Thursday, November 21, 2024
Sports

Disruptive Dunne fans force LSU to up security

LSU is stepping up security around its gymnastics meets following an incident involving disruptive fans of Tigers star Olivia Dunne at the team’s season opener at the University of Utah in Salt Lake City last Friday.

“We will have security detail with us now when we go on the road and we will be working to create a perimeter around where we get on the bus, where we load,” LSU head coach Jay Clark told reporters.

The Tigers are on the road Friday at the University of Kentucky. “I take our team’s safety and security very seriously,” Clark said.

During last Friday’s meet against the sixth-ranked Red Rocks, a group of young men holding posters and a full-sized cutout of Dunne screamed and chanted, disrupting the routines of other athletes. Although Dunne, a TikTok influencer with 6.7 million followers and the highest-earning woman in college athletics, was not in LSU’s lineup because of an injury, the group continued to chant, “We want Livvy! Give us Livvy!”

A day after the meet, ESPN analyst Sam Peszek, a member of the 2008 U.S. Olympic gymnastics team, tweeted a video of the group lined up outside the arena Friday afternoon chanting, “Livvy, Livvy! We want her!”

“This is actually so scary and disturbing and cringey,” Peszek wrote. “I’m embarrassed for them.”

On Sunday, Dunne responded to the incident on Twitter, writing, “I will always appreciate and love the support from you guys, but if you come to a meet, I want to ask you to please be respectful of the other gymnasts and the gymnastics community as we are just doing our job.”
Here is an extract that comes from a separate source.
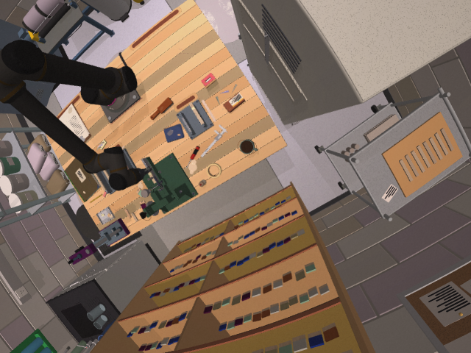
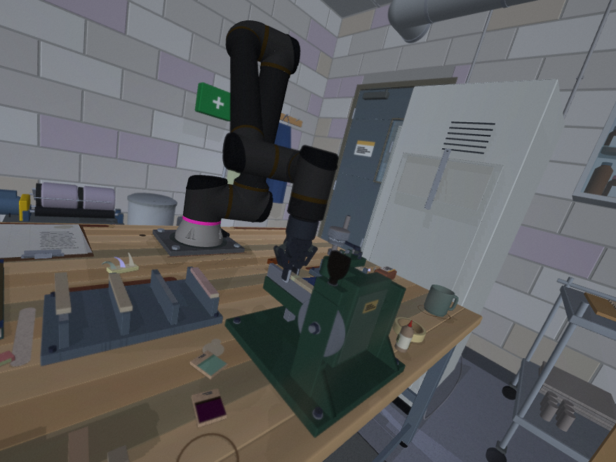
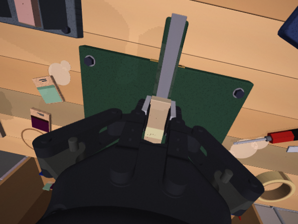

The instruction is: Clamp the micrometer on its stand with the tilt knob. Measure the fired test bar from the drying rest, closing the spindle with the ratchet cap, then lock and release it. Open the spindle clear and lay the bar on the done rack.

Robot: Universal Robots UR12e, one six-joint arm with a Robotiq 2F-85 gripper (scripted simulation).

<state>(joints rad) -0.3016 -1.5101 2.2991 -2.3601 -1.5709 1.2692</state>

A spokesperson for Kentucky told ESPN the school’s policy is not to disclose security plans publicly but said, “as we would at any home athletic event, we would deal appropriately with anyone acting improperly.”
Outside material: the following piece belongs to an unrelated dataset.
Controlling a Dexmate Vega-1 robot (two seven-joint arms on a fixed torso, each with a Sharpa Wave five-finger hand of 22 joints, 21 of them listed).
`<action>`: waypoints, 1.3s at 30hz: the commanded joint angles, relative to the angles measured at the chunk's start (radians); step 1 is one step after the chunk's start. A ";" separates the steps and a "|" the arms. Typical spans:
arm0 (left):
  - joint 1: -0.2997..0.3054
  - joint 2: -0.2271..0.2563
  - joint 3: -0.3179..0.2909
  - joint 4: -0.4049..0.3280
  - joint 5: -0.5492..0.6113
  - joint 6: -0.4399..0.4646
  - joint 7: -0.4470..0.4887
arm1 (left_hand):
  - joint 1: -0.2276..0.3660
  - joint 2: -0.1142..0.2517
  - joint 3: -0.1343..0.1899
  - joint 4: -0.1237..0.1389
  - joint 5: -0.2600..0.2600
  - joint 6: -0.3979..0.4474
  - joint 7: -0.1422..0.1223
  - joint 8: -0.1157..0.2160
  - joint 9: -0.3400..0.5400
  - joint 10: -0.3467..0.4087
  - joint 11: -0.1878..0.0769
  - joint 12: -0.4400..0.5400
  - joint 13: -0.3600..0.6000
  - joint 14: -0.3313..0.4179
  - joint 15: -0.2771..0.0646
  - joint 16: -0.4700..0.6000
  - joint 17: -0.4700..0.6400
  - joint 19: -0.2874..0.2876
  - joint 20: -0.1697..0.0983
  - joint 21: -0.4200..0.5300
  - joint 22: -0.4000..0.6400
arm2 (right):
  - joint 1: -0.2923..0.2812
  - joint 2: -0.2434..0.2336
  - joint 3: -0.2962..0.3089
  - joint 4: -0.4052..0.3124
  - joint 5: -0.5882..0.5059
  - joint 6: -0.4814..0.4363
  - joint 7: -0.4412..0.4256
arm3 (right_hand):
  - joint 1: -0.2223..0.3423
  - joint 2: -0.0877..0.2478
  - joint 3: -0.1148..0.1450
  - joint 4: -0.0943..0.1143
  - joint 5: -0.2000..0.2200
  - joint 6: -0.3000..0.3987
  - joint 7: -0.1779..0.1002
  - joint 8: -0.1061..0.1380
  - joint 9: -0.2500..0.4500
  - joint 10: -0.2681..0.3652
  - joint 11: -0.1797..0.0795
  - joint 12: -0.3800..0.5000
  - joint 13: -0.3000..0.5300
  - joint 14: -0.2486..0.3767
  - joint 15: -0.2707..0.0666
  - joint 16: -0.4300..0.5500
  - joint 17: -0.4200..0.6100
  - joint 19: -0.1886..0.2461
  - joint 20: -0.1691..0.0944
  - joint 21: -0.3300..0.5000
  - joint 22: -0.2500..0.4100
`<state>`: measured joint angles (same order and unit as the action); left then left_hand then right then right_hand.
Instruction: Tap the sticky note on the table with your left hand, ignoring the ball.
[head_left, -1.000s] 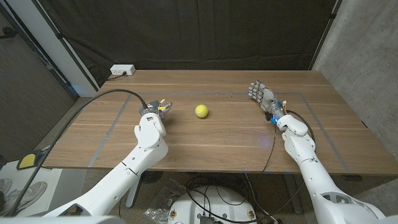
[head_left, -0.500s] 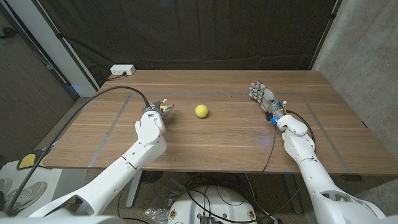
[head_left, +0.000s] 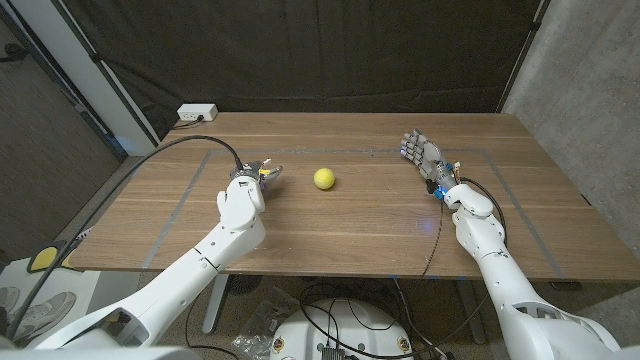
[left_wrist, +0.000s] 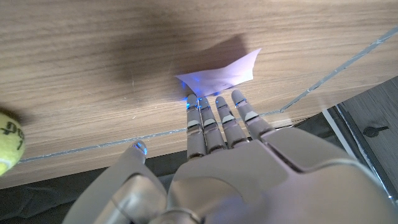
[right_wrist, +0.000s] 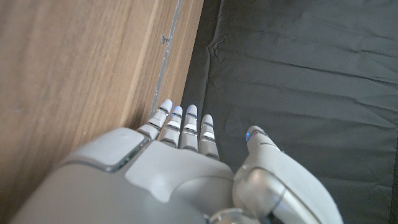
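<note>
A pale sticky note (left_wrist: 221, 73) lies on the wooden table (head_left: 360, 220) with one corner lifted. My left hand (head_left: 256, 174) (left_wrist: 236, 168) reaches over it, fingers (left_wrist: 214, 118) straight and close together, tips at the note's near edge; it holds nothing. In the head view the hand covers the note. A yellow tennis ball (head_left: 323, 178) (left_wrist: 7, 140) sits just to the right of that hand, apart from it. My right hand (head_left: 421, 153) (right_wrist: 180, 162) stands at the back right with its fingers stretched out and nothing in it.
A white power strip (head_left: 197, 113) lies at the table's back left corner. Thin tape lines (head_left: 188, 192) mark a rectangle on the tabletop. A black cable (head_left: 190, 146) arcs over the left side to my left arm. A dark curtain hangs behind the table.
My left hand has edged forward and slightly right over the note. The ball and my right hand have stayed put.
</note>
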<state>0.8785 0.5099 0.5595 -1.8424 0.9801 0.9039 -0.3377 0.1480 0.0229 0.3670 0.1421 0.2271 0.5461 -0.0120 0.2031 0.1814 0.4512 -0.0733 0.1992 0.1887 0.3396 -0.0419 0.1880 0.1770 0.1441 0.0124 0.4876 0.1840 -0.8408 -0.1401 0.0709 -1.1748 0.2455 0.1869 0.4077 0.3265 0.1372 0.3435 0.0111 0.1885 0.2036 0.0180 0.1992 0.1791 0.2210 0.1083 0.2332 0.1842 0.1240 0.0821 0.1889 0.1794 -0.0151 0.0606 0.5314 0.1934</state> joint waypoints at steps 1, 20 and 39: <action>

LSU’s home opener is Monday against defending national champion Oklahoma. Clark said security will look largely the same as it has in the past at home meets, with minor modifications.
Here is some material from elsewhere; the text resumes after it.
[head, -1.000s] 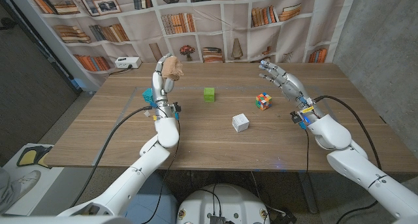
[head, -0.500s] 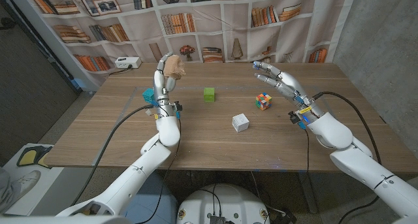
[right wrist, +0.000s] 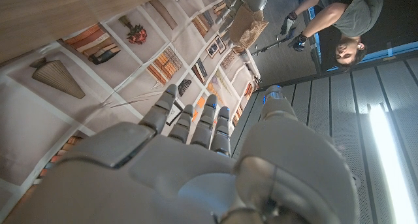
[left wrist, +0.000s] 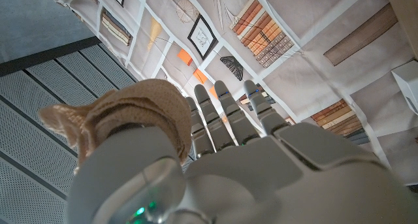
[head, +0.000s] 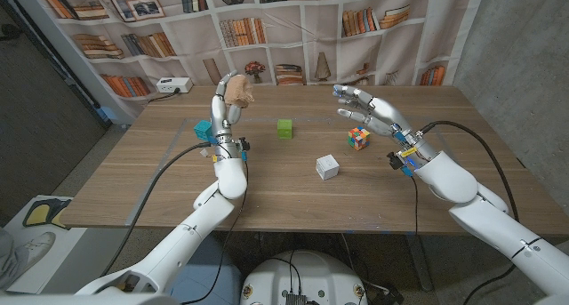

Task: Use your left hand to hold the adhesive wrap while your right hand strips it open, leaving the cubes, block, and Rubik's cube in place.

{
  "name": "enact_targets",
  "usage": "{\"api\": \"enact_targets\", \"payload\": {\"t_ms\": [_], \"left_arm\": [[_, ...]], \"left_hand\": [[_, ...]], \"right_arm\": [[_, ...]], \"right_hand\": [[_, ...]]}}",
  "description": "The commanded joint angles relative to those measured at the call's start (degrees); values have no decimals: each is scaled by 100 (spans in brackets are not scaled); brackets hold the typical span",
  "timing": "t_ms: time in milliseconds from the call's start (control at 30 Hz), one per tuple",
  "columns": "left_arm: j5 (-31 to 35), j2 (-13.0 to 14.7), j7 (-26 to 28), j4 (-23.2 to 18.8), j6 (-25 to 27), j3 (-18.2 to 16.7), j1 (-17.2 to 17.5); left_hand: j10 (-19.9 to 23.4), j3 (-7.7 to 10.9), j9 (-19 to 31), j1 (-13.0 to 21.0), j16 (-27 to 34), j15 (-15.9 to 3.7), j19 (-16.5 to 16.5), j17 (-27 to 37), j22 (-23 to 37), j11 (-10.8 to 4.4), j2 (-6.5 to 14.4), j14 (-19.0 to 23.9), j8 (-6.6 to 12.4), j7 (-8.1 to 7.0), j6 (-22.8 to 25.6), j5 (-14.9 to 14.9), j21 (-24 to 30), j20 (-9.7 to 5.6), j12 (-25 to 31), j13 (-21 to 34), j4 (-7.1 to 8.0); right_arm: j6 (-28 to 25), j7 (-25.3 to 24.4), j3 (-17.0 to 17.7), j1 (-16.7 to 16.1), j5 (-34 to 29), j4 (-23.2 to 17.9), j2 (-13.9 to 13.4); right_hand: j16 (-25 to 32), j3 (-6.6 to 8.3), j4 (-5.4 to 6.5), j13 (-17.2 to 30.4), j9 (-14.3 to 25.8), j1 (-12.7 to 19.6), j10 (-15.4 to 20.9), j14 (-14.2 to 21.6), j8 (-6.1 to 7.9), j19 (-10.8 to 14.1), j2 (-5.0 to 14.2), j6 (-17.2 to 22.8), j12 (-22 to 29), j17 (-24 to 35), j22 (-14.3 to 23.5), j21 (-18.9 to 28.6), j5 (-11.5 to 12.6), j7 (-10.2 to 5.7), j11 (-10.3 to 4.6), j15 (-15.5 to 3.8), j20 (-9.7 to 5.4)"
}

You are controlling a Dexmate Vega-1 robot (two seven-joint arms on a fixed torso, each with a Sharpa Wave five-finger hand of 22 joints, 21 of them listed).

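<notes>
My left hand (head: 224, 111) is raised above the table's left side, fingers upright, and pinches a tan roll of adhesive wrap (head: 236, 91) at its top. The left wrist view shows the wrap (left wrist: 130, 116) against the thumb of the left hand (left wrist: 261, 165), with a loose frayed end sticking out. My right hand (head: 368, 109) hovers open, fingers spread and reaching toward the wrap, above the Rubik's cube (head: 358, 138). On the table lie a green cube (head: 284, 128), a white block (head: 327, 167) and a blue cube (head: 203, 130) behind the left wrist. In the right wrist view the right hand (right wrist: 183, 165) holds nothing.
A white power strip (head: 172, 84) sits at the table's far left corner, before a bookshelf backdrop. Black cables run along both forearms. A person (right wrist: 336, 28) stands off to the side in the right wrist view.
My right hand has moved leftward over the Rubik's cube, closer to the wrap. The left hand has held the wrap in place.
</notes>
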Motion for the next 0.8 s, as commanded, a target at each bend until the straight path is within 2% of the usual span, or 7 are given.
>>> {"api": "enact_targets", "payload": {"t_ms": [33, 300, 367, 400, 467, 600, 800], "left_arm": [[22, -11, 2, 92, -6, 65, -61], [-22, -24, -15, 122, -43, 69, -60], [-5, -36, 2, 145, -56, 79, -68], [-18, -47, 2, 147, -55, 82, -66], [-17, -54, -9, 140, -33, 93, -64], [-23, -67, -18, 161, -51, 111, -77], [-83, -96, -65, 206, -107, 140, -97]], "left_hand": [[47, 31, 18, 7, 22, -22, 15, 3, -2, -1, 4, 15, 8, -35, 51, 16, -15, 27, -31, 12, -10], [65, 24, 19, -2, 26, -26, 11, 2, -1, -2, -1, 20, 13, -40, 69, 24, -18, 29, -36, 17, 1], [69, 24, 19, -4, 30, -20, 14, 1, -1, -3, 0, 28, 12, -40, 68, 26, -17, 31, -37, 18, 4], [69, 16, 17, -8, 29, -23, 14, 0, -1, -2, -14, 24, -4, -33, 35, 27, -18, 27, -40, 20, 5], [67, 4, 15, -14, 28, -26, 8, -2, -1, -1, -36, 21, -28, -52, -15, 30, -21, 23, -48, 23, 7], [69, -4, 13, -17, 25, -24, 2, -4, -2, -2, -50, 14, -30, -61, -15, 33, -24, 16, -52, 25, 8], [110, -11, 12, -24, 30, -24, 3, -7, -1, -2, -52, 21, 2, -63, 77, 45, -26, 14, -48, 32, 21]], "right_arm": [[-129, -152, -70, 26, -401, -190, 75], [-369, -542, -12, -89, -1015, -432, 209], [-507, -756, 41, -188, -1287, -559, 291], [-673, -841, 72, -258, -1378, -673, 327], [-744, -806, 42, -254, -1289, -726, 323], [-894, -870, 27, -261, -1419, -839, 319], [-979, -912, -60, -232, -1535, -911, 309]], "right_hand": [[45, 27, 36, 23, 30, 90, 38, 52, 15, 41, -13, 62, 25, 29, 16, 3, -16, -1, 1, -283, -29], [59, 37, 41, 56, 33, 136, -41, 75, -6, 70, -24, 37, -7, 42, 19, 12, -23, -20, 10, -263, -21], [95, 49, 34, 78, 35, 184, -12, 160, -6, 125, -35, 51, 6, 50, 22, 31, -25, -30, -21, -280, -3], [184, 61, 46, 129, 41, 240, 111, 346, 39, 224, -45, 187, 61, 85, 27, 59, -34, -35, -55, -354, 8], [259, 65, 46, 192, 47, 310, 218, 495, 54, 358, -85, 257, 112, 114, 34, 94, -42, 5, -25, -327, 123], [309, 70, 53, 235, 50, 352, 213, 584, 52, 454, -95, 275, 115, 138, 37, 117, -45, 11, -13, -355, 119], [345, 70, 63, 293, 55, 407, 18, 613, 26, 534, -120, 248, 45, 181, 44, 123, -51, 5, 87, -343, 150]]}}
“We are going to change some of the policies of allowing the girls to go into the stands immediately following a meet,” he said. “We’ve always allowed them to go up there post-meet with their families and interact with them. We want to make sure we still provide them with that time with their families, but there won’t be any more going into the stands and there will be a limited amount of time that they can interact with the fans in the stands over the rail and that will be monitored closely.”